Tuesday, January 7, 2014

Me llamo Juan. Juan Pablo si usted es desagradable

I admit that I totally ran of out gas doing this blog.  Used to take me (seriously) hours to cobble together rapid fire witticisms that only a one-liner jack hammer like Daniel Tosh could appreciate. And then I made the decision to take screen shots and caption them.  God, what a time sink.  It burned me out.  But you know what?  I fucking love watching and eviscerating this show, so I'm back.  For now.

I was surprised to learn about this Juan Pablo epidemic that CH is convinced everyone is afflicted with.  Even guys, apparently.  It's viral, so don't bother with antibiotics.  I know we're in a liberated age, but I audibly winced listening to our android host lavishing praise over how hot our primero latino Bachelor is. He's so hot, in fact, that even completely straight men across the nation were demanding the Venezuelan footballer be the next Bachelor.  You could hear the boisterous clammors in the streets.  Thank god ABC caved to our last desperate wish.  Now if we could just erase producer Elan Gale's desperate attempt to be relevant, everyone would win.

I did wonder how the accent would play, and aside from intense 6 day/week personal training, it's clear the next order of business was to enroll the Miami resident into de-latinification training.  Well, to a point.  Having been around many a Spanish speaker, I think his Inglés está muy bien.  Well, it damn well should be.  The guy was born in Ithaca, NY (go Big Red) and spends all of his time in the US.  Maybe all of those chats with Marlins garbageballer Henderson Alvarez screwed him up.  I mean, what kind of pitcher averages a 93 mph fastball yet only strikes out 5.0 per nine innings?  (source:  Fangraphs)  Perplexing.

Like I've said may times before, it doesn't matter who the hell the lead is so long as there's lots of hotness and complete insanity, and I assume we'll have plenty of both.  Only a complete lifeforce energy suck like Ben Flajnik could ruin a Bachelor season.  At least he had Bachelor Hall of Fame inductee Courtney Robertson to bail him out.  I wonder how those two crazy kids turned out?  I'm sure they're blissfully married and have a large happy family by now.  She even wrote a book about it.

Juan has a little kid of his own, a sweet daughter named Camila, who most likely will play a role somehow, but I assume we'll see a bit more discretion than using her like Emily did little Ricki.  I'll bet one-F Jef wants a do-over there.

Of course you're probably wondering what J-P left behind en route to single dad-dom. Fortunately there are some internets for these things, but I did some sleuthing for you. 


Carla Rodriguez

Yeah, she's cute, I guess.  Anyway, good luck replacing that, ladies.

Speaking of which, let's see what we have in the mystery estrogen grab bag this season.
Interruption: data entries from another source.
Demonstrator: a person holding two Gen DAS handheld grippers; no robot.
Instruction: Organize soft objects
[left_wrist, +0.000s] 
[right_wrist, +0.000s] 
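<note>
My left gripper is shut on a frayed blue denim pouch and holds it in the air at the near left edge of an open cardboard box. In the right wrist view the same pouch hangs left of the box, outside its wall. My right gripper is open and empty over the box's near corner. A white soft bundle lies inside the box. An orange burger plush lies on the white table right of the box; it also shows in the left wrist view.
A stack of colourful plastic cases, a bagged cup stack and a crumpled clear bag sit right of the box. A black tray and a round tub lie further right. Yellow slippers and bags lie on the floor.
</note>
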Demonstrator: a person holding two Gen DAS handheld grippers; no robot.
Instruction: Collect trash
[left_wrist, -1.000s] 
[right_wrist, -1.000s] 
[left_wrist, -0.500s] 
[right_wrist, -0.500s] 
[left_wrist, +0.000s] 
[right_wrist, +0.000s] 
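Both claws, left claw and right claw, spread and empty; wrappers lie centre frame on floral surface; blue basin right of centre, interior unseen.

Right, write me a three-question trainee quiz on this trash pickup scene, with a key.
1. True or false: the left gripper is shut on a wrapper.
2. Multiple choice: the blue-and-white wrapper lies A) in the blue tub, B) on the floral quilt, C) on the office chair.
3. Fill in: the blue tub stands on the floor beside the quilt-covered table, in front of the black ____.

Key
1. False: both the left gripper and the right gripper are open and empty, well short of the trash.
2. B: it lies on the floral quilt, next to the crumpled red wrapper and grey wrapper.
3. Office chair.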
My non-cut-night-one favorites (mostly to look at, perhaps to talk to):


  • Lawyer Andi
  • TV anchor Amy L.
  • Chelsie (only because she mentioned chemistry, brought 50 mL centrifuge tubes, and seems to be the best kind of psychotic)
  • Lucy (I'd be a free spirit too if I was best friends with Kate Upton)
  • Victoria (you auto-keep the Brazilian)


That's a pretty formidable top five right there.  I have no idea what their prospects are, nor do I really care at this point.  The thing is, it's not hard to whittle the list down from 27, so spare us the dilemma, Juan.

I certainly didn't understand the fascination with "Sharleen" the Canadian/German? opera singer who seems to have been cast on the show at gunpoint.  No idea what was going on there, but Juan felt like he absolutely made this woman's night.  Either that whole thing was a set up or Juan is really that confused.  I can only hope she sticks around because we haven't see outward disdain like that since Ali left a freshly tattooed Kasey on that glacier and flew off with "Rated-R" in a chopper.  There's a lot of trainwreck potential with this (actual) diva.

At some point Lucy probably comes clean and tells Juan that she's a runway model, but even if she bathes in patchouli oil you can't hide that body even in a burlap sack.  Probably a three episode stay, but I'll pray for more and invite you to do the same.

Not much lost on the night one cast-offs.  I could barely understand Maggie (from SC) who probably feels like the Confederacy is just taking a breather.  I did like Lacy, who was the nursing home owner.  Her favorite snack was listed as "Hot Cheetos," so maybe not such a big loss there.

That mostly covers it.  Now let's get to the bungee jumps, helicopter tours, skinny dips, emergency room visits, anxiety attacks, drunken arguments, and all of the amazing journeying.  

Mis amigos, this is the final sentence tonight.